Announcing that he would not be satisfied until Washington became the most beautiful city in the world, he took an active and constructive part in legislation affecting its physical renovation and beautification.
He was the author of the District medical practice act which brought about the suppression of the cruder forms of quackery that had flourished in the national capital, and handled, efficiently and intelligently, the enormous amount of routine legislation on District affairs.
(Jacob Harold Gallinger late a senator from New Hampshire....)
Politics
Gallinger was a strong partisan, and as an orthodox Republican supported high tariff, sound money, and in general those policies which appealed to the financial and industrial interests of the Eastern states.
Intensely conservative, he had scant interest in most reforms or humanitarian projects.
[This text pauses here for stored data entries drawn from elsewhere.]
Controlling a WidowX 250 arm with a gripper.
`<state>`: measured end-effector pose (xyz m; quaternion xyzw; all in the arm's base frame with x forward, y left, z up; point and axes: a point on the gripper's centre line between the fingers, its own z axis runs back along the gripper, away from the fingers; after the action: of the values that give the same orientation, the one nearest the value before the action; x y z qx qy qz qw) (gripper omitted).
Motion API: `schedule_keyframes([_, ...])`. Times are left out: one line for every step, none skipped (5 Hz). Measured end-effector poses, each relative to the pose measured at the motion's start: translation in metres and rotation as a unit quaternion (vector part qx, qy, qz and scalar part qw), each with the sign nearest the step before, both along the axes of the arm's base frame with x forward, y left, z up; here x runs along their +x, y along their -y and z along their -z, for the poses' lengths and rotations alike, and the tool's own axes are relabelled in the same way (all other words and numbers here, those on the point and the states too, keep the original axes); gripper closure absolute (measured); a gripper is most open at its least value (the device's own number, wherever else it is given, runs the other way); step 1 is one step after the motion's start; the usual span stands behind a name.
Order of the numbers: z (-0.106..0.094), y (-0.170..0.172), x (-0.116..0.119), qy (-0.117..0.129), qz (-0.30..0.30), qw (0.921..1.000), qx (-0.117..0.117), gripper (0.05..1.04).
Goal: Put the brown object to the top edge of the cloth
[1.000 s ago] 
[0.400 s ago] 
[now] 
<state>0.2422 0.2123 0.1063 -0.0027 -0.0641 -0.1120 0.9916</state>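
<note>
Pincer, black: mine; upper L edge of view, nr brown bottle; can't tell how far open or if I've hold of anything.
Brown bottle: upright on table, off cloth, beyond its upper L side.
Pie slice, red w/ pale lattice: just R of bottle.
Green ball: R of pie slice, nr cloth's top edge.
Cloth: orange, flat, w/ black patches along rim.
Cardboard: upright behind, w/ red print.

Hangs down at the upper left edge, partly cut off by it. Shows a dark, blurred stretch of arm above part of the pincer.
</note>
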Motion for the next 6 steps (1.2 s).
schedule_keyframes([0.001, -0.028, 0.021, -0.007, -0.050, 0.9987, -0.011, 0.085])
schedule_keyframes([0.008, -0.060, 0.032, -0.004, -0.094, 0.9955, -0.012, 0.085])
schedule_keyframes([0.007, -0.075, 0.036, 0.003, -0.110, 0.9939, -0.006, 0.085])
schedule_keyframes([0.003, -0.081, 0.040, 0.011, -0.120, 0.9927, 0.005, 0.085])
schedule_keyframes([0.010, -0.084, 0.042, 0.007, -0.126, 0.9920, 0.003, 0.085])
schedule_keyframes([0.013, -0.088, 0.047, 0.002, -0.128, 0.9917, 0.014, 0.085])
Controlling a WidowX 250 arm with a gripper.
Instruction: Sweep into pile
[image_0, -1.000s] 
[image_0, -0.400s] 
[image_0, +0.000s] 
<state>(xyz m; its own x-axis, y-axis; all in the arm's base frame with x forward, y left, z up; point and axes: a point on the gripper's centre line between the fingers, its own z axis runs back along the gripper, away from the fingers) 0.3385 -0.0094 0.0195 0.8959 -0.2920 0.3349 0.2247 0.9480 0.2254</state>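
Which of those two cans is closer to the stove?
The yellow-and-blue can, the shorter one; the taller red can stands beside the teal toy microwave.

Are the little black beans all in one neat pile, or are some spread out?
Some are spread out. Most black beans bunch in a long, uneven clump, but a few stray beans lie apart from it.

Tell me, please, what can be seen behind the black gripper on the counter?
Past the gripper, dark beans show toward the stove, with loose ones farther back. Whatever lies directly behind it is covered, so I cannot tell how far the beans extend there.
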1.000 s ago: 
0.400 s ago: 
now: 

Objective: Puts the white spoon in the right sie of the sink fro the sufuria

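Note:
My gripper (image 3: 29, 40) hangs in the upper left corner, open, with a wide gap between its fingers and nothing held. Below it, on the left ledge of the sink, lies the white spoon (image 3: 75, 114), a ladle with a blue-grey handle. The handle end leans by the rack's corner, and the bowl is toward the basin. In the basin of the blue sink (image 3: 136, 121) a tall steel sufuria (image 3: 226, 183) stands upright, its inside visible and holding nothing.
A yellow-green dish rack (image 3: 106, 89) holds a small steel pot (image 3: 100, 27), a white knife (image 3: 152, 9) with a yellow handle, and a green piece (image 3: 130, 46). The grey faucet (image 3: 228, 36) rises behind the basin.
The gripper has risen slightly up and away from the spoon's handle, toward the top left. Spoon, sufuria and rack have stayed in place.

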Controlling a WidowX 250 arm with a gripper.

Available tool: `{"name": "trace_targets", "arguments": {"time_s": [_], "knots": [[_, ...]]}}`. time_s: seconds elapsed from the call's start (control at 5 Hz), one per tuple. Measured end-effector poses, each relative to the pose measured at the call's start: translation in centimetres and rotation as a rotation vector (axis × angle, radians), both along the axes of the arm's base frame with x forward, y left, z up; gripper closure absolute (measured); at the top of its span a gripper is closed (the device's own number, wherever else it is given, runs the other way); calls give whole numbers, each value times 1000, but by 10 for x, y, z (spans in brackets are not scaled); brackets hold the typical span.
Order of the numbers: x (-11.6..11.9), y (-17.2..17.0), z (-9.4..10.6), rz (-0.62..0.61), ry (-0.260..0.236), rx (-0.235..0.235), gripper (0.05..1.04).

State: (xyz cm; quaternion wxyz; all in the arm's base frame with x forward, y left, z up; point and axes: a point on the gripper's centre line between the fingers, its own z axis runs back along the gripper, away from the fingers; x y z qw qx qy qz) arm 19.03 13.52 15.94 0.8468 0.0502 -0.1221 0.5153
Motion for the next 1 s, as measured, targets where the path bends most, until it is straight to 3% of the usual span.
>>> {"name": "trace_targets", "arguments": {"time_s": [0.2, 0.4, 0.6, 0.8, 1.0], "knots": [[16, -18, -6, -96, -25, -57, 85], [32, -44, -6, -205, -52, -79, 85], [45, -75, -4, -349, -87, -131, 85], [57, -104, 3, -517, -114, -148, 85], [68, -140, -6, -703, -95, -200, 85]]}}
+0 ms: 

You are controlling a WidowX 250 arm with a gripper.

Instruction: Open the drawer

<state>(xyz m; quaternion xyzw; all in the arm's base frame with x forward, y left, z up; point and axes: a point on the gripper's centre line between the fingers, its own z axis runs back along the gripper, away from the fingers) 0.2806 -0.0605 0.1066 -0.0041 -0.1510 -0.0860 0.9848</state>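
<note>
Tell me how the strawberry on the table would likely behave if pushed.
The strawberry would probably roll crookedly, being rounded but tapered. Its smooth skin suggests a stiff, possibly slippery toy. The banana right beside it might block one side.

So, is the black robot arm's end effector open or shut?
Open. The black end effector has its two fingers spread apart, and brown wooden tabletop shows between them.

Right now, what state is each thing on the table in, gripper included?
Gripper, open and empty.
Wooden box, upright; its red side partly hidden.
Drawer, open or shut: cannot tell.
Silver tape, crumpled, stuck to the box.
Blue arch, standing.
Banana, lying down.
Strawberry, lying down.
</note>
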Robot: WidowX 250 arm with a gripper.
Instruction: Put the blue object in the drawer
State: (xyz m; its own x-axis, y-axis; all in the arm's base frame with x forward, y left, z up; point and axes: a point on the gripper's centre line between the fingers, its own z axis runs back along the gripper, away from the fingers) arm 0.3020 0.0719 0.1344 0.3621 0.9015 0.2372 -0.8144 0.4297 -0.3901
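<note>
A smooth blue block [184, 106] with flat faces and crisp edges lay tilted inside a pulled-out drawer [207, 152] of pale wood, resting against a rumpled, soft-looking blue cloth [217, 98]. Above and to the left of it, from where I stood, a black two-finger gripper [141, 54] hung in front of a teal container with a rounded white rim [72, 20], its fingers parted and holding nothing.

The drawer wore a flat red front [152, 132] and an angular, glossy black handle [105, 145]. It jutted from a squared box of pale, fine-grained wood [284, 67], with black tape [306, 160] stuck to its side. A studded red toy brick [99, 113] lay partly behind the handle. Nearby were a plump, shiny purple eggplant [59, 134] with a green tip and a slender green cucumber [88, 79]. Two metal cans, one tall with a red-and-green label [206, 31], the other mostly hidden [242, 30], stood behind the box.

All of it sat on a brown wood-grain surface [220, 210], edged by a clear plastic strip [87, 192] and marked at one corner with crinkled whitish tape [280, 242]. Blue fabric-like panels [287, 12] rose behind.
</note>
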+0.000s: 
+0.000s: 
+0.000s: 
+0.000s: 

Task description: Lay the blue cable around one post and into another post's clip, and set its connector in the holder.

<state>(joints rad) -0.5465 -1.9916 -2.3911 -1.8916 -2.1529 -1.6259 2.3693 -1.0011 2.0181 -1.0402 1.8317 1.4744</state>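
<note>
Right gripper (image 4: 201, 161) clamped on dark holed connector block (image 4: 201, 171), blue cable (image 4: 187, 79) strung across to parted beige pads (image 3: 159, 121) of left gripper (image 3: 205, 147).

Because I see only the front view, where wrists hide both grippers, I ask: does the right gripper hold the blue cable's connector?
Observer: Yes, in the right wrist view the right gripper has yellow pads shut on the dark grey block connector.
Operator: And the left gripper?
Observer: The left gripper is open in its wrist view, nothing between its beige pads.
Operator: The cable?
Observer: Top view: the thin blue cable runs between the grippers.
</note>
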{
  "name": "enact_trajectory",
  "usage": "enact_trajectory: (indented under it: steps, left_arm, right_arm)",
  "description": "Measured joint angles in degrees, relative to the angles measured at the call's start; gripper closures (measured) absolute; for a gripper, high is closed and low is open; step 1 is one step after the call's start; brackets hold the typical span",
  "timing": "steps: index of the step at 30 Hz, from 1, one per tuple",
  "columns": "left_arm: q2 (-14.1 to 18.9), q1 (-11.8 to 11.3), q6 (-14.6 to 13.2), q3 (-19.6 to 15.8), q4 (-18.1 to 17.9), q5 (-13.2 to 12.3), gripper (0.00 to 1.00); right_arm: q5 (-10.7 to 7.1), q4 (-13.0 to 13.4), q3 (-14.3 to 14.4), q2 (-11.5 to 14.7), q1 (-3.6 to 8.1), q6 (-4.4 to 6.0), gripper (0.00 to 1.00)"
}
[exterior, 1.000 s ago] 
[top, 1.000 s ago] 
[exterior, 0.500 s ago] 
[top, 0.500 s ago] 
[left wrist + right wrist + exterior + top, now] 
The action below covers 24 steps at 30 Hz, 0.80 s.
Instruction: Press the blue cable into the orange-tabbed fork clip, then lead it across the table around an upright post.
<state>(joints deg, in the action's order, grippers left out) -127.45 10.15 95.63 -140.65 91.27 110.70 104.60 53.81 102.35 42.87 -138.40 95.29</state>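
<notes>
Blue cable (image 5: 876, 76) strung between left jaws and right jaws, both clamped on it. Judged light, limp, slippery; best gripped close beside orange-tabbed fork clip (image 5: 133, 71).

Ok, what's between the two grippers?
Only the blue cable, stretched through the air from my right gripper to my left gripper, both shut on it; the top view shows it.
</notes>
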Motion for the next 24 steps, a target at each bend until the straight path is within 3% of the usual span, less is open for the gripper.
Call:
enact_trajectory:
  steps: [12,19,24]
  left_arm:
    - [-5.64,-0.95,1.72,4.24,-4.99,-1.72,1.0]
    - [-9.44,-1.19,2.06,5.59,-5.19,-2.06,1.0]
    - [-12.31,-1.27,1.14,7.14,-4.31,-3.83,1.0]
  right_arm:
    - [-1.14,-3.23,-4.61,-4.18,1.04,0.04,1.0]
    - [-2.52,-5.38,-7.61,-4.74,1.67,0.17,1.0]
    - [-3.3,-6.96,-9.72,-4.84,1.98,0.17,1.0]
Notable exceptions, however, were prohibition and woman’s suffrage; at the memorial services of January 19, 1919, his junior colleague, Senator Hollis, declared that Gallinger’s support had expedited by several years the adoption of the Eighteenth and Nineteenth Amendments, which by that time seemed assured.
He expressed profound contempt for civil service reform and similar types of “Sunday school politics”.
He was a stickler for senatorial prerogatives, his bitter quarrel with President Harrison over patronage, and, late in life, his successful fight against President Wilson’s nomination of George Rublee for the Federal Trade Commission, being typical of the man.
When the break between the “Old Guard” and “Insurgent” wings of the party developed, Gallinger, truculent and unabashed, took his place with the former group. Burly, pugnacious, self-confident, he was caricatured as the very embodiment of “stand-pattism. ”
He struggled, in season and out, for the establishment of a merchant marine, and in his last years gave ungrudging support to the war policy of the Wilson administration.
Membership
Gallinger was a member of the New Hampshire State House of Representatives, (1872-73), a member of the New Hampshire State Senate, (1878-80).
Personality
Gallinger was a competent parliamentarian and an able, though hardly an outstanding, debater.
Connections
On August 3, 1860, Gallinger married Mary Anna Bailey of Salisbury, New Hampshire.